**Instructions to follow**. What you should output is the data below, unchanged in every character.

**Data extract**.
"""

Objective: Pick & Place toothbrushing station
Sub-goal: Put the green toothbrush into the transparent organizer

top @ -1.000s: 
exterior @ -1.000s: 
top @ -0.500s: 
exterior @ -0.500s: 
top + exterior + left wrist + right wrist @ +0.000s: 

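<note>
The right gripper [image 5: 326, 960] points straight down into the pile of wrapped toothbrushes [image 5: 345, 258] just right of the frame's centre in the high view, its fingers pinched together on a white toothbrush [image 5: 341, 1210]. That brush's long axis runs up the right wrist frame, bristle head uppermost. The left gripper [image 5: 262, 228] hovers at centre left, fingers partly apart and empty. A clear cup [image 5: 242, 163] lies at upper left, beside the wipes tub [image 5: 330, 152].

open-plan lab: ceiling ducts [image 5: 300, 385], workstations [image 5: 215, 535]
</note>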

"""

**Response below**.
Objective: Pick & Place toothbrushing station
Sub-goal: Put the green toothbrush into the transparent organizer

top @ -1.000s: 
exterior @ -1.000s: 
top @ -0.500s: 
exterior @ -0.500s: 
top + exterior + left wrist + right wrist @ +0.000s: 

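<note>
The right gripper [image 5: 326, 960] points straight down into the pile of wrapped toothbrushes [image 5: 345, 258] just right of the frame's centre in the high view, its fingers pinched together on a white toothbrush [image 5: 341, 1210]. That brush's long axis runs up the right wrist frame, bristle head uppermost. The left gripper [image 5: 262, 228] hovers at centre left, fingers partly apart and empty. A clear cup [image 5: 242, 163] lies at upper left, beside the wipes tub [image 5: 330, 152].

open-plan lab: ceiling ducts [image 5: 300, 385], workstations [image 5: 215, 535]
</note>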

The output is complete as it stands.